# All Nighter Giant Moe questions



## bushman (Dec 28, 2014)

I am interested in buying a Giant Moe with the glass window.  We have a 6", 18' chimney that is Selkirk Metalbestos.  I have to check with my building codes about reducing from the rear of the stove 8" down to 6" tee. 

Recently started poking around this site and became interested enough to want to try out one of the Giant Moes.  Anyone ever done baffles in an all nighter?  I know there's air tubes in them but, has anyone tried it?

Is reducing a stove made for 8" pipe a bad idea to begin with.  Just curious on how this sounds so far.  I could find a stove with 6" pipe opening but kinda like the Giant Moes looks.


----------



## claydogg84 (Dec 28, 2014)

bushman said:


> Is reducing a stove made for 8" pipe a bad idea to begin with.  Just curious on how this sounds so far.  I could find a stove with 6" pipe opening but kinda like the Giant Moes looks.
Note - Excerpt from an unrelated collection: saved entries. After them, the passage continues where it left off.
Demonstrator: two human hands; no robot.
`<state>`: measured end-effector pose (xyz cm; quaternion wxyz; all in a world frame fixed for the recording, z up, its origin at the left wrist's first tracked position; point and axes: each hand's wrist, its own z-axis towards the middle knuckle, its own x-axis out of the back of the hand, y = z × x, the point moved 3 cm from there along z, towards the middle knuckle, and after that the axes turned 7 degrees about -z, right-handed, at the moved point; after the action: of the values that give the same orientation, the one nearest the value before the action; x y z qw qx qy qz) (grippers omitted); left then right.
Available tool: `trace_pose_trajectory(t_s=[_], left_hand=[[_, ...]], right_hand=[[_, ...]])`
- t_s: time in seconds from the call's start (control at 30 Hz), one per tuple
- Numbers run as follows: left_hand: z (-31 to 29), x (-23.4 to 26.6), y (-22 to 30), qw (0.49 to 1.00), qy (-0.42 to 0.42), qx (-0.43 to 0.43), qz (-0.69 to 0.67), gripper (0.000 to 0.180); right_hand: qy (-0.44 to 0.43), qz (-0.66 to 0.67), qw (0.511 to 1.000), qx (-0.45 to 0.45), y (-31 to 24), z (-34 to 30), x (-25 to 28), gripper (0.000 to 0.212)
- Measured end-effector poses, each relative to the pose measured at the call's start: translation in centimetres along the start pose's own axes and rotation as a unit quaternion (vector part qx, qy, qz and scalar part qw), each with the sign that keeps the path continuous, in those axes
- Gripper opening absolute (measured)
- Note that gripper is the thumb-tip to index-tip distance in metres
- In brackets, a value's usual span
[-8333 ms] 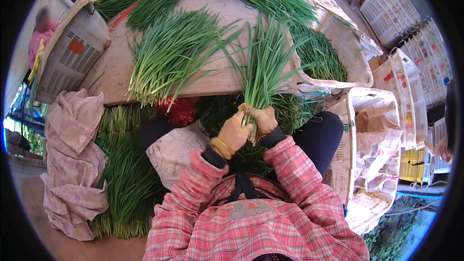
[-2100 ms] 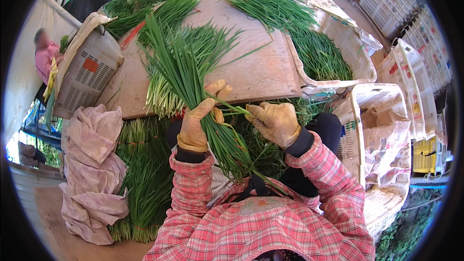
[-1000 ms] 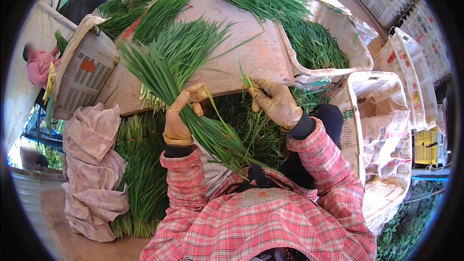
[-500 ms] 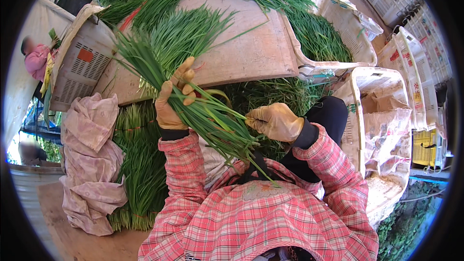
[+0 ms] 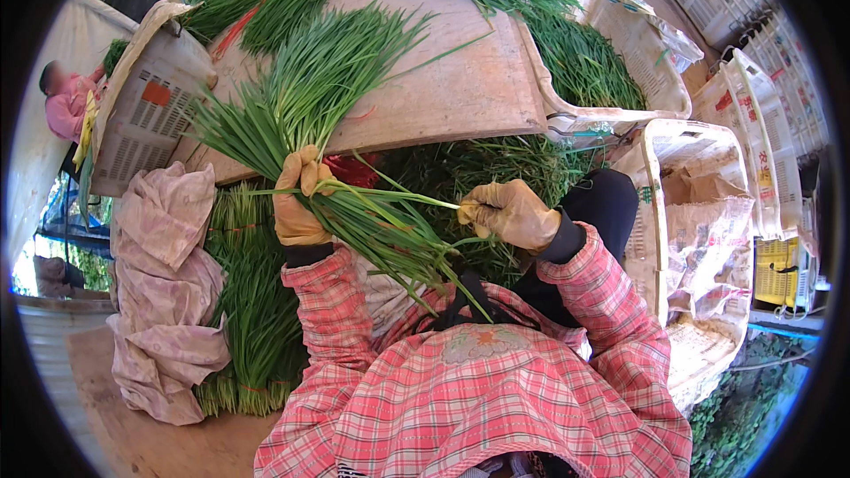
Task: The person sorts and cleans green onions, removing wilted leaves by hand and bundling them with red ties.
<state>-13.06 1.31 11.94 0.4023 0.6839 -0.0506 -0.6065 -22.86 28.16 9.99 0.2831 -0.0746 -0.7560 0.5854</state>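
Note:
Around a loose bunch of garlic chives (image 5: 381, 239), my left hand (image 5: 302, 204) is closed, in a tan glove. The bunch's leaves fan out above the fist and hang toward my lap below it. To the right, my gloved right hand (image 5: 512, 214) pinches the pale ends of a few chive strands (image 5: 416, 198) that run across from the bunch. Beyond my left hand, a heap of chives (image 5: 332, 62) lies on the wooden board (image 5: 469, 80). Tied chive bundles (image 5: 257, 319) are stacked beside my left forearm, partly under a pale purple cloth (image 5: 168, 274).
A white crate (image 5: 668, 111) of chives stands at far right, with another crate (image 5: 655, 204) holding brown paper nearer. Loose trimmings (image 5: 478, 168) lie below the board's edge. At far left are a tilted crate (image 5: 150, 115) and a person in pink (image 5: 69, 106).
My left hand has shifted slightly left, its fingers closing tighter round the chives. My right hand has moved a little right, drawing the pinched strands out from the bunch.

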Motion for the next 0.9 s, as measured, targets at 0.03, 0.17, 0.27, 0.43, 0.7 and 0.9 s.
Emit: trace_pose_trajectory(t_s=[0.03, 0.17, 0.27, 0.43, 0.7, 0.9], left_hand=[[-0.2, 0.0, 0.3, 1.0, 0.0, -0.004, 0.004, 0.023], [-0.6, 0.0, 2.0, 0.999, -0.028, -0.007, -0.012, 0.023], [-1.4, 1.0, 2.9, 1.0, -0.007, -0.018, -0.004, 0.025], [-1.8, 1.7, 2.4, 0.999, 0.021, -0.045, -0.008, 0.029], [-2.8, 2.8, 3.9, 0.993, 0.04, -0.096, -0.064, 0.027], [-5.7, 10.0, 7.0, 0.968, 0.085, -0.109, -0.208, 0.025]], right_hand=[[-0.004, -0.028, 1.0, 0.008, 0.0, -0.1, 0.1, 0.015], [0.045, -0.132, 0.99, -0.006, 3.4, -1.6, 1.3, 0.012], [0.122, -0.279, 0.952, 0.024, 2.7, -1.8, 2.2, 0.019], [0.074, -0.222, 0.965, 0.117, -2.3, 0.0, 0.0, 0.046], [0.198, -0.146, 0.951, 0.19, -1.7, 3.5, -5.4, 0.02], [0.193, 0.272, 0.942, -0.037, 3.5, 0.7, 0.7, 0.022]])
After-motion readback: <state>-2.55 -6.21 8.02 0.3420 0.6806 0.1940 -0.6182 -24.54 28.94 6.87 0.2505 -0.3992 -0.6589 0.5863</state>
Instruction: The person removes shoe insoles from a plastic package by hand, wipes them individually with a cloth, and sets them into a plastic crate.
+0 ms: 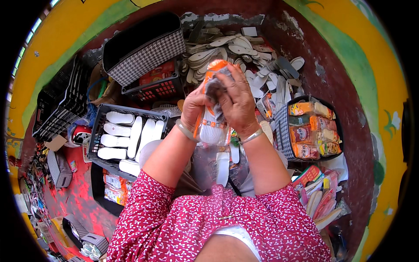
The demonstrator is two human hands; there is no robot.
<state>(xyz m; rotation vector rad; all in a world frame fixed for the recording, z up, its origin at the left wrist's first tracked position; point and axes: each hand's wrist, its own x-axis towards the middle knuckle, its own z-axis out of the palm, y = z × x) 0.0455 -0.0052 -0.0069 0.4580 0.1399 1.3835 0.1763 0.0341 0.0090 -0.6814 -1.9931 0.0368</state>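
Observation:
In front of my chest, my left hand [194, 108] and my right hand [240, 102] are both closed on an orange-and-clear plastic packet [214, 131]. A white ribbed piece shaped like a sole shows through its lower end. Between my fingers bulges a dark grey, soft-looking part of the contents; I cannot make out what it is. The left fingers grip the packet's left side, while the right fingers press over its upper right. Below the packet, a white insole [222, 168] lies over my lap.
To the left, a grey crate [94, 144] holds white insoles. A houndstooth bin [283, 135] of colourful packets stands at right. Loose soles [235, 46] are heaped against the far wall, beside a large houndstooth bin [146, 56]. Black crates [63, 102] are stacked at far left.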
Yes, reducing is not recommended. They do make reducers so you could make it work, but I think you should find a stove that takes a 6" pipe.


----------



## royrizzle (Jan 31, 2015)

The Giant Moe' s are awesome for viewing the fire and seeing whats actually going on in there.  I reduced mine down to a 6 " and it works great . I think a baffle would get in the way of stuffing it full.  Thinking of getting a blower though .  Interested to feel how warm of air actually comes out those louvers.  Does anyone know ?  Is it worth it ?


----------



## bushman (Jan 31, 2015)

Royrizzle, do you have to clean you door glass often?  I have found a couple Giant Moes for sale in Michigan and am seriously considering buying one.  The glass door is about a must for me, half the fun is keeping an eye on things inside the box.  Seems like I can never get 2 years of wood put up so maybe a pre EPA stove might be good for me.


----------



## royrizzle (Jan 31, 2015)

I haven't cleaned the glass for a week or so, its a little foggy , but not bad at all .  Its seems like the hotter the fire and dry wood keep it cleaner .  If I shut my draft caps down at night 1/4 turn or 1/8 turn open with a pile of wood in the firebox it will tend to get smoked up . I keep each of my draft caps 1/2 turn open during the weee hours and it still burns hot enough to keep the window clean. It does leak a little air around the window  Stove is supposed to heat 2500 sq. ft. But in my old 1200 sq. ft. farm house , it just does it .  If its below zero at night and windy I still have to wake up really early to stuff it again, to maintain 74 degrees.  If it stays in the teens at night with a full firebox then its good for 8 hrs. or so for me .  In conclusion its the best wood stove I have owned to date.


----------



## bholler (Jan 31, 2015)

Do not try to reduce an 8" stove down to 6" it is generally against code but more importantly it generally does not work well.  I don't doubt royrizzle's stove works well but that in no way means that a stove hooked up to your chimney that i am sure is a different height in a different location with different wind patterns and a different roof ect will work.  Most of the time it will not work well i am sorry.


----------



## bushman (Jan 31, 2015)

Bholler,  6 years ago I was burning bituminous coal in a US stove hand fed coal stove that had a 6" flue, a guy selling Kodiak anthracite stoves sold me on a barometric damper.  In all my years burning stuff in stoves this was the worst set up I ever had.   That chimney would not suck if I paid it!  I had a house full of friends from Chicago up for a weekend and they commented that our house smelled like a steam engine show or something. My wife's friend asked me if it was nomal to have green smoke coming out of my stove.  I no sooner turned my head when it lit off.  The chimney had become clogged with fly ash and the gas in the coal was backing up and it exploded!  I had a line of soot 20' long on my  snowy roof and it blew my rain cap off the chimney.  Inside the house what ever did not blow out the top ended up in my living room.  We were lucky that we could laugh about it but, right then and there decided it was time to go back to burning wood.  I learned a good lesson in that adventure and do have a proper understanding, as much as a layman can of manufactured chimneys and totally agree with and appreciate you concern.  If a downsize would void my insurance, it won't happen.


----------



## bholler (Jan 31, 2015)

bushman said:


> a guy selling Kodiak anthracite stoves sold me on a barometric damper.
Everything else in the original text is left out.